Siamo ancora lontani da un concetto all’americana (ammesso che sia auspicabile), tipico delle high school, ma la strada è quella: far convivere la cultura agonistica con la scuola superiore e negli anni arrivare preparati grazie a una serie di accordi con le scuole che prevedono alfabetizzione motoria alle primarie (un progetto finanziato con 2,5 milioni di euro dal Miur e con 5 milioni dal Coni) e lezioni a distanza, soprattutto online, per i campioncini in erba che devono allontanarsi per un tempo più lungo dai banchi di scuola.
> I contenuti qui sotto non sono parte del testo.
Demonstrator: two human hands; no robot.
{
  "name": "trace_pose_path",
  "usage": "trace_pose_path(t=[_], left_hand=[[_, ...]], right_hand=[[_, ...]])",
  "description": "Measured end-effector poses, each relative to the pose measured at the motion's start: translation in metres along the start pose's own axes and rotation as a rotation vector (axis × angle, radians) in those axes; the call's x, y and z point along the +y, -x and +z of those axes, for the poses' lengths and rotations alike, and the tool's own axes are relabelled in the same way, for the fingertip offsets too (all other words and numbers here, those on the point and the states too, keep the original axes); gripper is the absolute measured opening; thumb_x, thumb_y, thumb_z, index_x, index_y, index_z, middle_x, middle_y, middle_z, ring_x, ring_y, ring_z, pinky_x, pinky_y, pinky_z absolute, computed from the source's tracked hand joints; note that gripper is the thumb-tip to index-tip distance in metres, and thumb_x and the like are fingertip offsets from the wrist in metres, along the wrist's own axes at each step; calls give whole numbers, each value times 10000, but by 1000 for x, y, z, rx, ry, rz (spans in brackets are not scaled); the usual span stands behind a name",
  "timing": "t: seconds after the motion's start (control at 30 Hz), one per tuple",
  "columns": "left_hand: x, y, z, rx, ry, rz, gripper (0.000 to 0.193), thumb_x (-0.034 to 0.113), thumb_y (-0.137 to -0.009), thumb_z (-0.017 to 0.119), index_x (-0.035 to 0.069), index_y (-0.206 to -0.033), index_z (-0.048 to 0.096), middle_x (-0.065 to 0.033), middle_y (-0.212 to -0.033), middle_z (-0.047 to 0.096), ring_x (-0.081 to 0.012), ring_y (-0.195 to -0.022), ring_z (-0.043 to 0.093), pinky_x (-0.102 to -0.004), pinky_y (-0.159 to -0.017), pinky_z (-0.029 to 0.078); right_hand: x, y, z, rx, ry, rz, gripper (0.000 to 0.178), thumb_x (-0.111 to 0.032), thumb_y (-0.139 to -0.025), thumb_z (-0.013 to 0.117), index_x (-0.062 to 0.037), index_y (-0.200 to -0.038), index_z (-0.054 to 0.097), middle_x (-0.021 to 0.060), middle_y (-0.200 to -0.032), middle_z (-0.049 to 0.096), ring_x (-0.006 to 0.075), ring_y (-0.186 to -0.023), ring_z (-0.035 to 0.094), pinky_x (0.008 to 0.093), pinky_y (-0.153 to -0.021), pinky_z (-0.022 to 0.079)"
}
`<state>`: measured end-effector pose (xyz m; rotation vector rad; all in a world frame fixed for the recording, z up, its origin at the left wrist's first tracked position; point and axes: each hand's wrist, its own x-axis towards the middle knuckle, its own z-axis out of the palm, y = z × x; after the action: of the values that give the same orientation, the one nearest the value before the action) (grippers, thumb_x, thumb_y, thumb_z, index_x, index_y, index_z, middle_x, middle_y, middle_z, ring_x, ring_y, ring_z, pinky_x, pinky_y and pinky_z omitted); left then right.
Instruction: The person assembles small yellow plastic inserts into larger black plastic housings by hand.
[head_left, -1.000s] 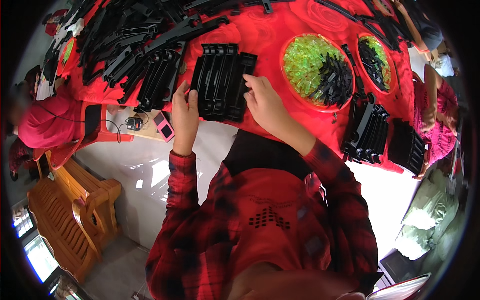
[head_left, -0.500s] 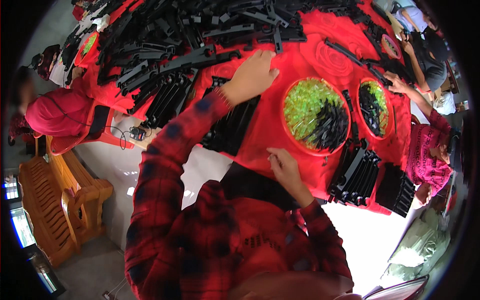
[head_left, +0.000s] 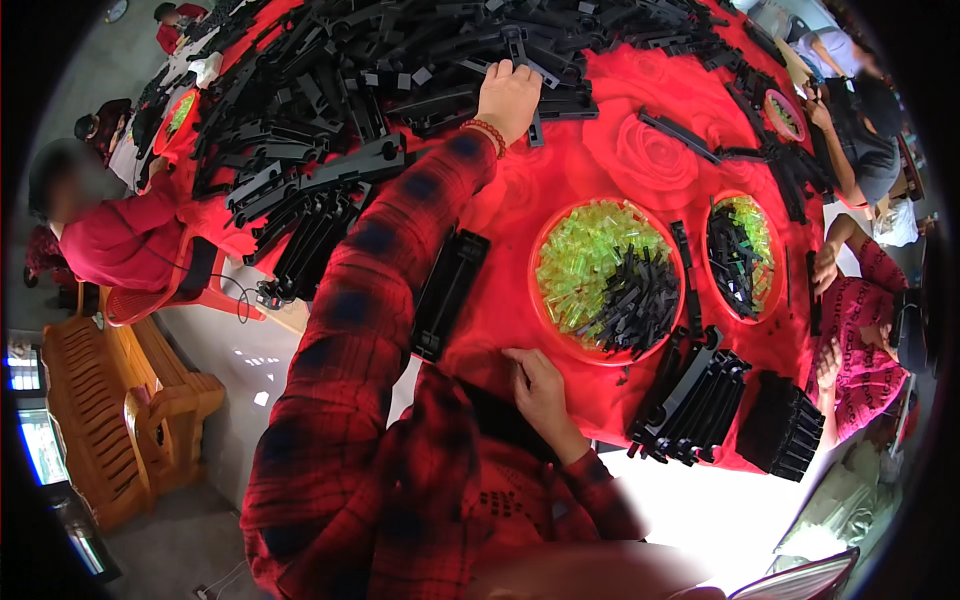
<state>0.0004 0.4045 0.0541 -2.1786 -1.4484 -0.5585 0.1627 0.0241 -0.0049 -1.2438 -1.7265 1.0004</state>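
Left hand [head_left: 508, 95] stretched far across the table, fingers curled down onto a black plastic strip [head_left: 540, 72] at the edge of the big heap of black parts [head_left: 400, 60]; whether the fingers have closed around the strip cannot be told. Right hand [head_left: 535, 385] lies near the table's front edge, fingers loosely bent, resting on the red cloth [head_left: 640, 160], nothing visibly in it.

Count: two round red trays. Near tray [head_left: 608, 280] holds yellow-green clips with a clump of black pieces on its right side. Far tray [head_left: 742, 258] holds the same mix. One flat stack of black strips [head_left: 448, 295] lies beside the left sleeve. Two bundles of black strips, one [head_left: 692, 395] just right of the right hand, another [head_left: 780, 425] beyond it at the table edge.

Surface: table covered in red cloth with rose pattern. Room: pale floor, wooden bench [head_left: 110, 410] at left. Other people sit around the table, one in red at left [head_left: 120, 240], others at right.
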Motion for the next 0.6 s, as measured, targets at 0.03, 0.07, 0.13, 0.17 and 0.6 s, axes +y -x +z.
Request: trace_pose_path(t=[0.03,0.07,0.13,0.17,0.6], left_hand=[[-2,1,-2,-7,-2,1,255,55,-796,605,75,-1046,651,-59,-1051,648,-296,-1073,566,-407,-965,464],[-5,3,-5,-49,4,47,258,50,-800,605,86,-1051,654,-51,-1040,649,-293,-1054,572,-407,-935,481],[-11,8,-9,-51,-51,139,237,80,-809,632,117,-1041,660,-24,-990,650,-268,-1000,584,-393,-850,516],[-13,9,-11,-54,-53,141,237,80,-809,632,117,-1041,660,-24,-990,650,-268,-1000,584,-393,-850,516],[39,20,-75,290,250,354,167,219,-841,690,130,-973,638,-2,-895,641,-197,-869,640,-331,-733,549]], right_hand=[[0,-1,0,2,7,-15,216,41,-896,607,-14,-1098,657,173,-878,634,342,-769,648,395,-672,517],[0,-1,0,4,15,-30,215,41,-895,608,-15,-1097,656,173,-875,631,346,-768,647,399,-670,515],[0,-1,2,7,2,-25,208,36,-898,611,-16,-1094,654,170,-866,627,341,-757,642,396,-663,513],[0,-2,2,11,-6,-22,200,31,-900,613,-16,-1090,653,167,-858,623,337,-745,637,393,-657,511],[2,4,5,7,-61,-4,171,11,-924,598,-18,-1086,646,147,-842,610,299,-709,618,372,-628,493]])
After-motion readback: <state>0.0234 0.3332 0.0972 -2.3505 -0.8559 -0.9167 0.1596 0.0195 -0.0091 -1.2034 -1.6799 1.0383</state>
Non mancano però le ironie, in particolare sul Web, dove il sarcasmo – a volte un po’ pretestuoso e gratuito, bisogna dirlo – la fa da padrone. Così, oggi su Twitter fioccano le battute sul liceo sportivo tramite l’hashtag del momento #liceosportivo: c’è chi dice che al liceo sportivo i voti vengono «pubblicati sulla Gazzetta» e chi asserisce che si traduce non il latino bensì «le interviste di Trapattoni». E naturalmente se l’interrogazione va male, chiedi la sostituzione.